INDIA’S ANTI-SPAM CRUSADE: NAVIGATING DEVELOPMENTS IN TELECOM LAWS

INTRODUCTION

India’s spam woes are at an all-time high. 66% of Indian mobile users receive three or more spam calls each day, often from personal mobile numbers. These spam calls are largely from businesses in the financial or real estate space. As the frequency of these unsolicited communications continues to escalate, there is a pressing need for robust regulatory measures to safeguard individual privacy and mitigate the growing risks posed by such invasive practices.

REGULATORY FRAMEWORK FOR THE TELECOMMUNICATION SECTOR

Present laws that regulate commercial communications over telecom networks and penalise spam comprise the Telecom Commercial Communications Customer Preference Regulations, 2018 (“TCCCPR”). Through the TCCCPR, the Telecom Regulatory Authority of India (“TRAI”), the regulator for the telecommunications sector in India, establishes a co-regulatory regime with Indian telecom service providers (“TSPs”) to regulate commercial communications transmitted through telecommunication networks (both through phone calls and text messages). The TCCCPR requires TSPs to institute a “distributed ledger technology” platform and onboard businesses that want to send commercial communications. Businesses are required to register themselves on the platforms and comply with obligations relevant to the category of communications they propose to send.

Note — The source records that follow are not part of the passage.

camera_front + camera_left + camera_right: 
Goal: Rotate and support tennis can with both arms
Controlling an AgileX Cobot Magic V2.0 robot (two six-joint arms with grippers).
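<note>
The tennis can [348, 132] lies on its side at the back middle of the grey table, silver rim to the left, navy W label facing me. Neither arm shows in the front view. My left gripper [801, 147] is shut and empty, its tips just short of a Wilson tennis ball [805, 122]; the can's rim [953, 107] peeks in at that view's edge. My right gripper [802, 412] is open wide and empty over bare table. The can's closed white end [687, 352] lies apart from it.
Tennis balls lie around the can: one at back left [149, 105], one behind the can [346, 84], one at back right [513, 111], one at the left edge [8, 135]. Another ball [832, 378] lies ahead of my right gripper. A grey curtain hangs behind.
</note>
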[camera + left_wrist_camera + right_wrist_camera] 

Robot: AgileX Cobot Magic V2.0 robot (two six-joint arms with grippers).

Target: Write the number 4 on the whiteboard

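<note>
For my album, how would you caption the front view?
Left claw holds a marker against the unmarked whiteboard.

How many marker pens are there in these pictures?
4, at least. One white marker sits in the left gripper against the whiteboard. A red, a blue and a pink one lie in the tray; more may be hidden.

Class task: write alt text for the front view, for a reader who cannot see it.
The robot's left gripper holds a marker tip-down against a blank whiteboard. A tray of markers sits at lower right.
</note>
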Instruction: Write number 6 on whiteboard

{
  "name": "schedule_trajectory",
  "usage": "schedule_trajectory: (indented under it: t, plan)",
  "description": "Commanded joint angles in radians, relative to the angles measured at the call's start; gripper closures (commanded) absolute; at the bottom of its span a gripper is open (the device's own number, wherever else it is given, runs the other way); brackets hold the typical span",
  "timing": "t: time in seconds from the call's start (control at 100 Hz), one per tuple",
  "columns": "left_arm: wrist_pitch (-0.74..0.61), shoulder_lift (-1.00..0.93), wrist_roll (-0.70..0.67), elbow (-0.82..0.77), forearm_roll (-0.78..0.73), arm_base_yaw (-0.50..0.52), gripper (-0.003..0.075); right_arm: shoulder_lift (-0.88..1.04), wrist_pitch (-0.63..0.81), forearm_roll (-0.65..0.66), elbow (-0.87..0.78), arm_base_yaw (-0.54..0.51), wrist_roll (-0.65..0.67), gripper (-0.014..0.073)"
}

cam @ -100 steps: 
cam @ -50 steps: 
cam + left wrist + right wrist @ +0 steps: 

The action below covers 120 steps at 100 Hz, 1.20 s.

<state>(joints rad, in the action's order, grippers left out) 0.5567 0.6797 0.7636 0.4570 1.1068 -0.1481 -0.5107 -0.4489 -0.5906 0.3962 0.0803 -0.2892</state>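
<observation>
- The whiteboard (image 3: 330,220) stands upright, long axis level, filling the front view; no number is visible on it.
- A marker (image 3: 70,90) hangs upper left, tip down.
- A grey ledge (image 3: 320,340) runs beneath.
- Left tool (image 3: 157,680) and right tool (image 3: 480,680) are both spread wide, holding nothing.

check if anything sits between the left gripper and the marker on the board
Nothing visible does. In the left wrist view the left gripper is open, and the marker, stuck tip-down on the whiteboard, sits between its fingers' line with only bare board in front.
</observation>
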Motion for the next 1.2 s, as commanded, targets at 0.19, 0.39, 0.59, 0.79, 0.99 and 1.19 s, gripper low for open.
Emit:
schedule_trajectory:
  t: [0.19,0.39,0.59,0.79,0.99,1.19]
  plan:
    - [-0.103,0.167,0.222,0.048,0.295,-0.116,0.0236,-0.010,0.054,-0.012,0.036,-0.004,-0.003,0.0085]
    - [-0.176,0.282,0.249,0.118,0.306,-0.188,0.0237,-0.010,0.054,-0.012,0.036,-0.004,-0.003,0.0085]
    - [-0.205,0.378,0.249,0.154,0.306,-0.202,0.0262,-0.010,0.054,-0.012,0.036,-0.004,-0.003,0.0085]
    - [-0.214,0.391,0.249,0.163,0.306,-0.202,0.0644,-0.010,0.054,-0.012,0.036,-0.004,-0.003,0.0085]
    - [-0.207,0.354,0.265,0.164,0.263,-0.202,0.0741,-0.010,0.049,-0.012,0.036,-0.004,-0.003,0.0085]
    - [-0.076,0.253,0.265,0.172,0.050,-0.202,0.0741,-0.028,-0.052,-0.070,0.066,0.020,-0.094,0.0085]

The TCCCPR further requires businesses to seek consent for certain promotional communications, depending on the type of relationship the businesses have with the individuals. If there is no pre-existing relationship with the target individuals, communications constitute “promotional” communications. In such cases, the TCCCPR does not impose a specific obligation to procure explicit consent. However, businesses are required to perform the scrubbing (verification) of the target list of numbers against preference and consent registers maintained by TSPs. If there is a pre-existing relationship with the target individuals, the messages will constitute “service explicit messages” under protocols established by the TSPs. In such cases, explicit consents are required for the sending of such communications. Until recently, explicit consents may have been obtained in two ways – by individuals providing an opt-in response to consent acquisition messages shared by the business, or through online means by OTP verification.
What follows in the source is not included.